* **WHAT NEEDS TO BE DONE**: Where does the word "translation" appear in the entries below? Copy each line that holds it.

START RECORDS

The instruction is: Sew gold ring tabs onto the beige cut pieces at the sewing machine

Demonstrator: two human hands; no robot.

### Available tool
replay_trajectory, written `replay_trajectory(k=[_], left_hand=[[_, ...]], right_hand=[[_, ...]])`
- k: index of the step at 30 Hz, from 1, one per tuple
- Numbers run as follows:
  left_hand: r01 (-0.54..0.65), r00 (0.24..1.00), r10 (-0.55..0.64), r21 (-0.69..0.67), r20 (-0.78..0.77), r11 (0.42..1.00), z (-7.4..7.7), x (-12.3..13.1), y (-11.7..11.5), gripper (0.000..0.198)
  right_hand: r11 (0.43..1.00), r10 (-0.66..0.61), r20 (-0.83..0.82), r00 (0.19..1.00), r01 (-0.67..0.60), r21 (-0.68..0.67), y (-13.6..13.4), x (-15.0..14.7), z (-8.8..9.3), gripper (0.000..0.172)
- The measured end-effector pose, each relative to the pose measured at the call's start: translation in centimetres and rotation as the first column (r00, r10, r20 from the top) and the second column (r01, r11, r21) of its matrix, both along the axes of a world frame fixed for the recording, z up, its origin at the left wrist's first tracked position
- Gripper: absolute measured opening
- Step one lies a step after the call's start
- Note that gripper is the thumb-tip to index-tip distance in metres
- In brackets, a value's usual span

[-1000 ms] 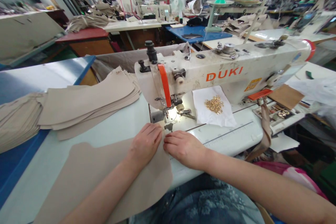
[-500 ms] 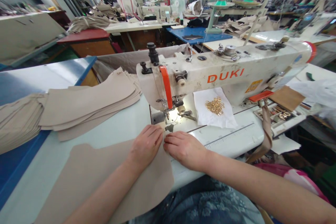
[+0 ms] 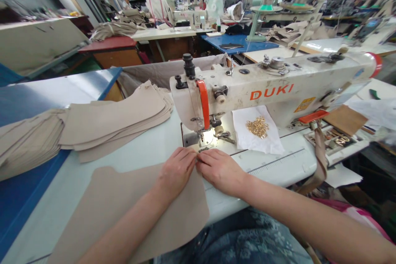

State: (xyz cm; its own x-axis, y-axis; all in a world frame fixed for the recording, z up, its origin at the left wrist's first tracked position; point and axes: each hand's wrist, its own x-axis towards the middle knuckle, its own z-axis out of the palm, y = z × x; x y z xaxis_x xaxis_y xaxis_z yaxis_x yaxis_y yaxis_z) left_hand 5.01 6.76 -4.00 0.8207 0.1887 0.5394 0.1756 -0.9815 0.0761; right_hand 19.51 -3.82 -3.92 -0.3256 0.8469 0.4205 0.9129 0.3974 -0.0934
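Observation:
A large beige fabric piece [image 3: 136,202] lies on the pale machine bed, its far corner just in front of the sewing machine's lit needle area [image 3: 206,136]. My left hand [image 3: 177,171] rests on that corner, fingers bent and pinched together at the fabric's edge. Against it, fingertips nearly touching, my right hand [image 3: 219,171] is closed on the same corner from the right. What lies right under the fingertips is hidden. The white sewing machine [image 3: 272,86] with its orange lever stands directly beyond both hands.
Stacked beige fabric pieces [image 3: 114,119] lie at the left. Small gold metal fittings [image 3: 257,127] sit on a white cloth [image 3: 241,121] right of the needle. A parts tray [image 3: 340,140] is at the far right. Behind, a person [image 3: 157,8] is among other machines.
The view has shifted, so the scene sits slightly further right. My hands have drawn a little closer together at the fabric corner, still near the needle.

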Motion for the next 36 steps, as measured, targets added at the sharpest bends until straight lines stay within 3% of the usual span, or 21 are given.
replay_trajectory(k=[11,23,36], left_hand=[[-0.012,1.0,0.013,-0.049,0.017,0.999,-0.3,-0.7,-0.3,0.02],[0.0,1.0,0.001,-0.047,0.011,0.999,-1.0,2.7,1.9,0.023],[-0.016,0.999,0.02,-0.108,0.036,0.994,-0.9,3.3,2.8,0.021]], right_hand=[[1.0,0.009,0.057,0.998,-0.008,-0.021,0.5,0.1,0.0,0.009],[0.997,-0.053,0.109,0.993,0.059,-0.051,2.3,3.0,0.2,0.007],[0.991,-0.096,0.078,0.992,0.103,-0.089,3.0,3.3,0.2,0.007]])
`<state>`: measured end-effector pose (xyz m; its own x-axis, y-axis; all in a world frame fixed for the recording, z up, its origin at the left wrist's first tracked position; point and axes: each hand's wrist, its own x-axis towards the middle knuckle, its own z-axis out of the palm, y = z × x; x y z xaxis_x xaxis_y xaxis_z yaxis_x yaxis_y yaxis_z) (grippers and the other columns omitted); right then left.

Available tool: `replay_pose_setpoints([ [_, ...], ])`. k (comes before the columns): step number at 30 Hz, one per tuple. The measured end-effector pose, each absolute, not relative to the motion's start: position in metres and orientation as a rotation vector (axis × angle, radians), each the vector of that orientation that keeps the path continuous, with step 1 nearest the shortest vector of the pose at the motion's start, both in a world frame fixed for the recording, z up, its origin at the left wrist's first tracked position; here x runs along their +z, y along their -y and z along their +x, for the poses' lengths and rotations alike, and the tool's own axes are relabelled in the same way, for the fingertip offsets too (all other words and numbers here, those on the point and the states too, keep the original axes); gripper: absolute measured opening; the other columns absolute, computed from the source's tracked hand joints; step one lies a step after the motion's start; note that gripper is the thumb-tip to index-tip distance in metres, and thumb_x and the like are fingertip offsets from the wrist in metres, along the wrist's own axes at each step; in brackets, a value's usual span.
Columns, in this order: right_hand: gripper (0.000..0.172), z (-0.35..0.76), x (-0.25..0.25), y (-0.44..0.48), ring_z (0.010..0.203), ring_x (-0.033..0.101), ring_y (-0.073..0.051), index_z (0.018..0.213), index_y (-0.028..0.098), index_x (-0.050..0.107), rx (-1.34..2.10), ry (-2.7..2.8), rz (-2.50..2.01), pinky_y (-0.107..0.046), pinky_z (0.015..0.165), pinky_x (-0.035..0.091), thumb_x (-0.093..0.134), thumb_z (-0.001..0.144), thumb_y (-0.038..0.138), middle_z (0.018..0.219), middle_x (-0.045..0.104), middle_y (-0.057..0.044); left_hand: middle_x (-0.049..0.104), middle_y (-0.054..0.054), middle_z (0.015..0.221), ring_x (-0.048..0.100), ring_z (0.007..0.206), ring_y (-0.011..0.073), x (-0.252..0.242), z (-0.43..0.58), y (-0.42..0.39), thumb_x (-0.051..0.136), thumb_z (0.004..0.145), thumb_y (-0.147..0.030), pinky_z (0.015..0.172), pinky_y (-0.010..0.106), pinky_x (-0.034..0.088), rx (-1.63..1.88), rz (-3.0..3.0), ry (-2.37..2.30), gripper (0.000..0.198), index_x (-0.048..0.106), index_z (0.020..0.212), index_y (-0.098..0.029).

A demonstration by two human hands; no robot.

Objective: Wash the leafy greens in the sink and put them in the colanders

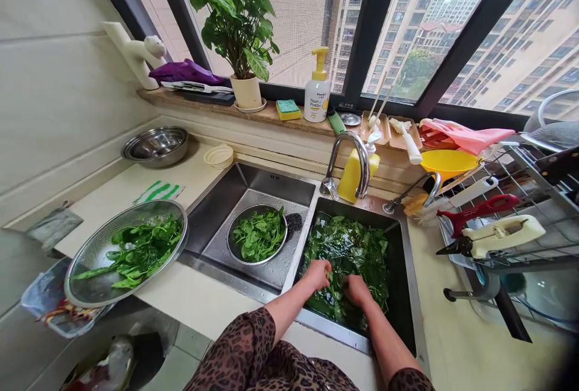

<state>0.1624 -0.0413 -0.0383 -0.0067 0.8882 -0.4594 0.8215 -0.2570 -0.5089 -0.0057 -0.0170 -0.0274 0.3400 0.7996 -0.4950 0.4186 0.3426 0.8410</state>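
Wet leafy greens (pixel 348 252) float in water filling the right basin of a steel double sink (pixel 253 177). A steel bowl (pixel 229 240) of greens sits in the left basin, and a mesh colander (pixel 93 252) holding more lies tilted on the bench (pixel 181 312), left of the sink. The leaves point every way. The left hand (pixel 318 274) and right hand (pixel 357 290) dip among them, fingers (pixel 324 273) curled, tips hidden, so I cannot tell whether they pinch anything. A potted plant (pixel 237 23) stands on the windowsill (pixel 271 116), upper centre.
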Motion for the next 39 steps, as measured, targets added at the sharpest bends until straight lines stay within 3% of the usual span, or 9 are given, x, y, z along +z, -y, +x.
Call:
replay_pose_setpoints([
  [4,0.026,0.171,-0.036,0.035,0.064,0.060,-0.019,0.091,0.023,0.058,1.244,1.127,-1.870,-0.029,0.057,0.044,0.058,0.067,0.035,0.062,0.062,0.001,0.057,0.000,0.067,0.059,0.054,0.0110,-0.018,-0.010,0.006,0.054,0.071,-0.018,0.050,0.021,0.042,0.647,0.942,-1.245,0.011,0.051,0.081,-0.015],
  [8,0.042,0.173,-0.025,0.035,0.058,0.058,-0.013,0.084,0.025,0.050,1.585,0.417,-1.305,-0.025,0.053,0.044,0.077,0.051,0.029,0.062,0.059,0.006,0.057,-0.001,0.065,0.054,0.048,0.0081,-0.011,-0.015,0.002,0.061,0.066,-0.029,0.047,0.020,0.040,0.763,0.856,-1.147,0.025,0.052,0.085,-0.015],
  [14,0.032,0.165,-0.007,0.041,0.059,0.056,-0.010,0.074,0.021,0.054,1.823,0.378,-1.138,-0.022,0.055,0.044,0.078,0.053,0.021,0.067,0.059,0.004,0.058,0.003,0.079,0.053,0.060,0.0096,-0.011,-0.015,0.005,0.063,0.065,-0.043,0.051,0.021,0.041,0.760,0.958,-1.064,0.038,0.056,0.088,-0.013],
  [17,0.030,0.161,-0.007,0.042,0.052,0.050,-0.007,0.072,0.018,0.056,1.922,0.477,-1.137,-0.021,0.052,0.039,0.078,0.053,0.024,0.064,0.056,0.005,0.058,0.008,0.096,0.055,0.069,0.0121,-0.013,-0.016,0.005,0.071,0.058,-0.039,0.058,0.024,0.043,0.659,1.016,-1.036,0.057,0.053,0.105,-0.012],
  [20,0.029,0.159,-0.009,0.043,0.051,0.043,-0.005,0.070,0.017,0.056,1.981,0.599,-1.153,-0.019,0.049,0.033,0.078,0.053,0.025,0.059,0.051,0.006,0.053,0.009,0.111,0.054,0.088,0.0168,-0.007,-0.017,0.006,0.077,0.053,-0.029,0.076,0.029,0.044,0.665,1.259,-0.983,0.073,0.047,0.118,-0.016],
  [23,0.028,0.158,-0.011,0.044,0.051,0.038,-0.005,0.074,0.017,0.057,1.954,0.710,-1.200,-0.018,0.048,0.028,0.075,0.056,0.028,0.060,0.048,0.007,0.053,0.006,0.107,0.049,0.099,0.0196,0.005,-0.015,0.011,0.070,0.063,-0.025,0.088,0.033,0.039,0.659,1.689,-1.031,0.052,0.055,0.112,-0.020],
  [26,0.026,0.159,-0.013,0.043,0.045,0.030,-0.004,0.069,0.016,0.055,1.900,0.861,-1.294,-0.019,0.045,0.021,0.072,0.058,0.033,0.052,0.040,0.009,0.052,0.006,0.101,0.046,0.099,0.0207,0.014,-0.012,0.020,0.058,0.073,-0.023,0.088,0.034,0.038,0.461,2.046,-1.133,0.033,0.058,0.106,-0.020],
  [32,0.030,0.160,-0.017,0.042,0.042,0.024,-0.004,0.053,0.017,0.048,1.778,1.129,-1.377,-0.021,0.043,0.017,0.067,0.060,0.038,0.044,0.031,0.009,0.054,0.008,0.096,0.047,0.095,0.0218,0.014,-0.010,0.027,0.042,0.083,-0.030,0.082,0.033,0.041,0.102,2.302,-1.188,0.023,0.059,0.094,-0.018],
  [39,0.022,0.157,-0.023,0.042,0.044,0.024,-0.005,0.057,0.016,0.053,1.751,1.239,-1.338,-0.021,0.044,0.018,0.065,0.062,0.035,0.046,0.033,0.008,0.058,0.008,0.088,0.053,0.087,0.0211,0.008,-0.009,0.027,0.041,0.081,-0.029,0.074,0.031,0.042,0.118,2.296,-1.197,0.024,0.062,0.086,-0.018],
])
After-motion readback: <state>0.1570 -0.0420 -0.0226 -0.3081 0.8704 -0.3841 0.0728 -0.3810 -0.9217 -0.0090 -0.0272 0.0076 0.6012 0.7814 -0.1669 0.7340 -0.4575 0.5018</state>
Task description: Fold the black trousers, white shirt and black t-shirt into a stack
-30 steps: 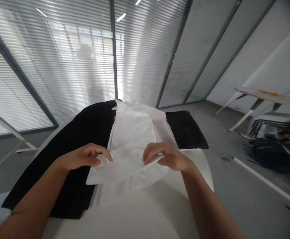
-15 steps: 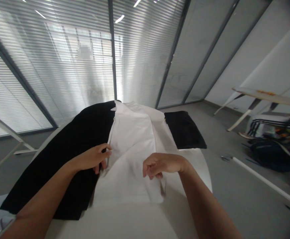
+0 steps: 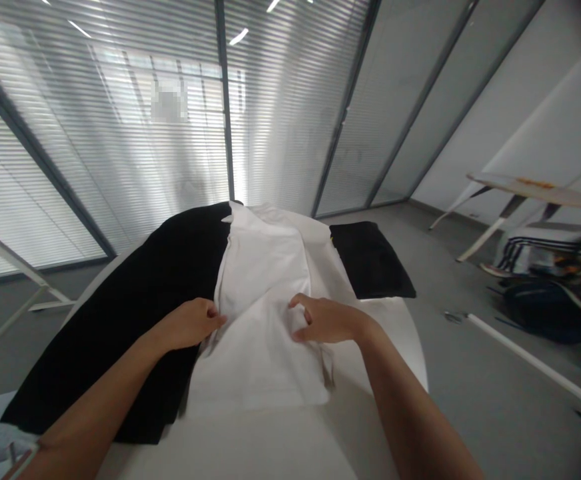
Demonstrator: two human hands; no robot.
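On the table point(image 3: 400, 340) lies a white cloth point(image 3: 260, 373), its left edge pinched by the left hand point(image 3: 189, 325), the right hand point(image 3: 329, 320) spread at its right side, and a folded black cloth point(image 3: 373, 260) bearing a yellow mark point(image 3: 331, 238) too small to read.

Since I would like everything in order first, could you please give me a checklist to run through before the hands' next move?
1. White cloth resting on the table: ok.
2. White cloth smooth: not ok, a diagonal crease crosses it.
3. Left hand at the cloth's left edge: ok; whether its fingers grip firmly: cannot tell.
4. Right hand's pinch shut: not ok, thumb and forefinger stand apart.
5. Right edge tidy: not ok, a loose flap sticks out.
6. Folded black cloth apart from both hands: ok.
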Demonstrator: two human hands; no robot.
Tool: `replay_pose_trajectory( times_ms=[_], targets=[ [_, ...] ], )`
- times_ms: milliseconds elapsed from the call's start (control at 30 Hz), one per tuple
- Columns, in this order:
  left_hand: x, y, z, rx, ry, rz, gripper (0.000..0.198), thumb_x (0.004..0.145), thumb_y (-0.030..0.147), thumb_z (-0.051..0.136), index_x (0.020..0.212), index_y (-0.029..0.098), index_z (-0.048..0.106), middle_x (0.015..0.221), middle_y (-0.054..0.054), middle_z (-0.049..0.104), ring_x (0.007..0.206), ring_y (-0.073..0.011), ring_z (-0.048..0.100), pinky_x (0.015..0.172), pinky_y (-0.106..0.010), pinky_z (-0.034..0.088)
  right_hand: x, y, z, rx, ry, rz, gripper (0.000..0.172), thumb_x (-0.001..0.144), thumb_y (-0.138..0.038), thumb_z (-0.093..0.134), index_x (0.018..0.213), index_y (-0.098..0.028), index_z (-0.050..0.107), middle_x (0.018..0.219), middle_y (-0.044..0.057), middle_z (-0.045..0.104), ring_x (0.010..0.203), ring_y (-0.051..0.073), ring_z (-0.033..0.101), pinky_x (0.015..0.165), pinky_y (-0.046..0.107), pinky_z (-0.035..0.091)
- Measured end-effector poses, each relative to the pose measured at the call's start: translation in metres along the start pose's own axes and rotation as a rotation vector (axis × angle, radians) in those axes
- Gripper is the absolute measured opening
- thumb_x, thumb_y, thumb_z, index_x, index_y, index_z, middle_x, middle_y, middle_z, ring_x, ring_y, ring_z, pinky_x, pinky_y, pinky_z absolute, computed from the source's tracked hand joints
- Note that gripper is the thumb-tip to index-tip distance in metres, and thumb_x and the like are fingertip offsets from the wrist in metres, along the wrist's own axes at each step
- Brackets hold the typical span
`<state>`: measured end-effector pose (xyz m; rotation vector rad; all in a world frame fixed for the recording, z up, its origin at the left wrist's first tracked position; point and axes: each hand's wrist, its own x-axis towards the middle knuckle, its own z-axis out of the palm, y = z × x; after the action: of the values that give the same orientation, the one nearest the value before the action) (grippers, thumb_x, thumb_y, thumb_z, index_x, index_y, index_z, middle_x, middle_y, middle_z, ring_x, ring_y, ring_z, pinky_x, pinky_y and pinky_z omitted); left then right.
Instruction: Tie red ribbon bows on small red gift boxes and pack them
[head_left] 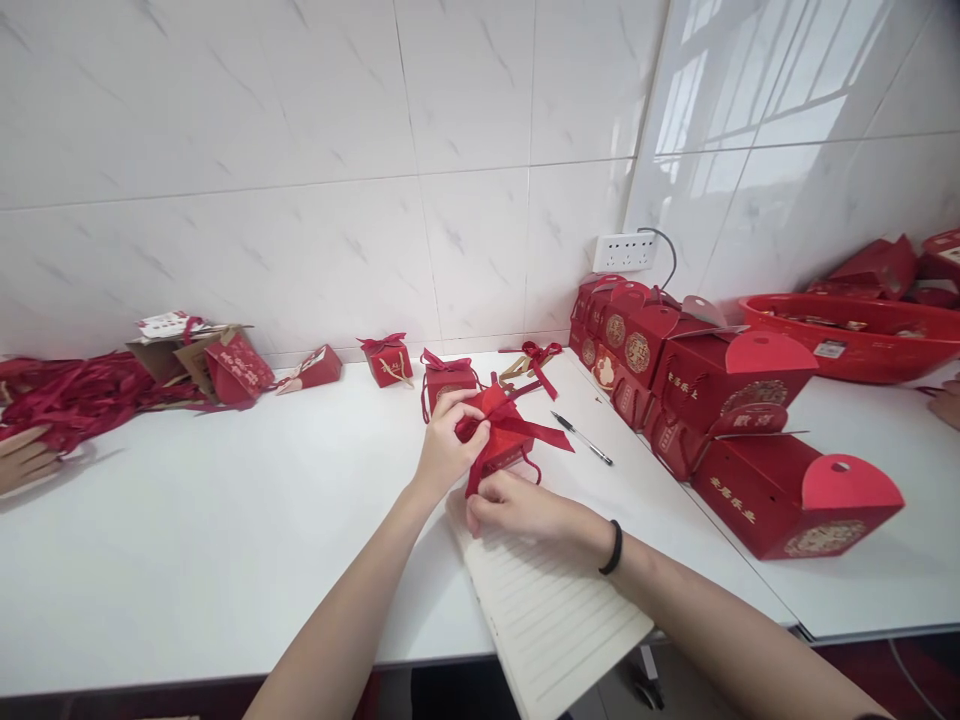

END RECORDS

* **COMPLETED TASK**:
- The measured end-effector pose, each relative to the pose measured at the call's start: translation in centimetres and rotation as the first column (r00, r10, r20 from the top) and the second column (r01, r11, r21) of its matrix, both along the axes of a world frame fixed for the recording, z up, its origin at the left wrist's first tracked position
- Measured end-effector poses, each relative to the pose measured at the call's start: translation in metres along the start pose's own axes and rotation as a rotation vector (axis × angle, radians) in those axes

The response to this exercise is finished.